▶ [What the exercise asks]: A single total is needed, the number of lines of this listing that contain the string "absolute".

▶ [Source data]:
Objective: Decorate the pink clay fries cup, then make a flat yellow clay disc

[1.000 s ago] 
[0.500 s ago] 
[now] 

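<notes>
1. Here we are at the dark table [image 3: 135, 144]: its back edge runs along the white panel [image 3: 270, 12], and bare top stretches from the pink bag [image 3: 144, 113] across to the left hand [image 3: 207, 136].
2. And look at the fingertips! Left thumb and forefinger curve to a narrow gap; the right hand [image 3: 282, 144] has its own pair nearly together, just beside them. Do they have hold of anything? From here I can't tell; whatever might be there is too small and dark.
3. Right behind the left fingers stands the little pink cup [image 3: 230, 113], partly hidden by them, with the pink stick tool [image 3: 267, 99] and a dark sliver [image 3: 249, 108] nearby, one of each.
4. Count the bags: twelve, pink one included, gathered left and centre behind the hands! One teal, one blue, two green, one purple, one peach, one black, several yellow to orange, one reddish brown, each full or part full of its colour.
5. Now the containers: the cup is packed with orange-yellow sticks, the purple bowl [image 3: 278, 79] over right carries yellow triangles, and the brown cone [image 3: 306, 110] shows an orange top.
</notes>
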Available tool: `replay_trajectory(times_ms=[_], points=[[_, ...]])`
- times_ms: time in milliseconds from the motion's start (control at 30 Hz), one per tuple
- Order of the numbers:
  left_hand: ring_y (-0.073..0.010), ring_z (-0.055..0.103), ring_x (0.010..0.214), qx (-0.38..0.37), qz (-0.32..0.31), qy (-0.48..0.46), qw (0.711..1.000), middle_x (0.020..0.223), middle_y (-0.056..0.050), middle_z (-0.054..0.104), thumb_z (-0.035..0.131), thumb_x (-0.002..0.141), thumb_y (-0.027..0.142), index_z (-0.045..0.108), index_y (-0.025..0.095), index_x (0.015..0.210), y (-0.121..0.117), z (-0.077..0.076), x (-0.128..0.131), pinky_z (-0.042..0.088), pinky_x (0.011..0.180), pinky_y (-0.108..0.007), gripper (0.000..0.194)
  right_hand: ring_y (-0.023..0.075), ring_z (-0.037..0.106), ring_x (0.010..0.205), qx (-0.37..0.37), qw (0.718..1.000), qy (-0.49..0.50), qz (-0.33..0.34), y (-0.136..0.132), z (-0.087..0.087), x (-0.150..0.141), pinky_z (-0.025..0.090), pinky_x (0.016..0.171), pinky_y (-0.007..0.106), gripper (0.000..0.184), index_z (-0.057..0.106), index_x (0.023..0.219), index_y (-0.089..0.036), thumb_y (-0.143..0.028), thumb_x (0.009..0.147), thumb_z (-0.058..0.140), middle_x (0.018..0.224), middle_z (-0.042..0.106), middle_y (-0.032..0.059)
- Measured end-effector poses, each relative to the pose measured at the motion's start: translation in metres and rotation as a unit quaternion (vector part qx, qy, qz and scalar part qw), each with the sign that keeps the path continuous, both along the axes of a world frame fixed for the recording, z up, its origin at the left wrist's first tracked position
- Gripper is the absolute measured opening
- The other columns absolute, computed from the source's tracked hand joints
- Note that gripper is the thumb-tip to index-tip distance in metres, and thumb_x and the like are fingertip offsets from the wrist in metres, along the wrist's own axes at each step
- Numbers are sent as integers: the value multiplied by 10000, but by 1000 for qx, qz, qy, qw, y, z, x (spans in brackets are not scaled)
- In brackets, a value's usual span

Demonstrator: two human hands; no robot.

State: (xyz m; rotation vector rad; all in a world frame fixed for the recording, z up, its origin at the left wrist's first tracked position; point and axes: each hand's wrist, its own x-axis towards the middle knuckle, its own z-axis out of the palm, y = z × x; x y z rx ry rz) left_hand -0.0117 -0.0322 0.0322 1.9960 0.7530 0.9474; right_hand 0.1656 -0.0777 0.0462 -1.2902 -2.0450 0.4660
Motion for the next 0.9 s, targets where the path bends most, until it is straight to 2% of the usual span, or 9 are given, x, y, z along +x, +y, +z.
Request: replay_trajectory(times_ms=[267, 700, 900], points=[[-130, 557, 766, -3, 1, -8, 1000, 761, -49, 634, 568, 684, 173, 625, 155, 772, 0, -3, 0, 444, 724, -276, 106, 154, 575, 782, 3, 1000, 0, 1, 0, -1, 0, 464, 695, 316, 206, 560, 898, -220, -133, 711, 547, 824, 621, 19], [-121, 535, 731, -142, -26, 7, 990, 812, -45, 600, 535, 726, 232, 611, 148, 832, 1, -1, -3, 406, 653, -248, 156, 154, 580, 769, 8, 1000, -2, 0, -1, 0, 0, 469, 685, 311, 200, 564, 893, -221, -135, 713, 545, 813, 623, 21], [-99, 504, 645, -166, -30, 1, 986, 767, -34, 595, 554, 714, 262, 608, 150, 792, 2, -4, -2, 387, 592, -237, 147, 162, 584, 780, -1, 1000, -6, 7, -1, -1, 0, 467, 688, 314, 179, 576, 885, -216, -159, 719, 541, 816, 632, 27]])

▶ [Task answer]: 2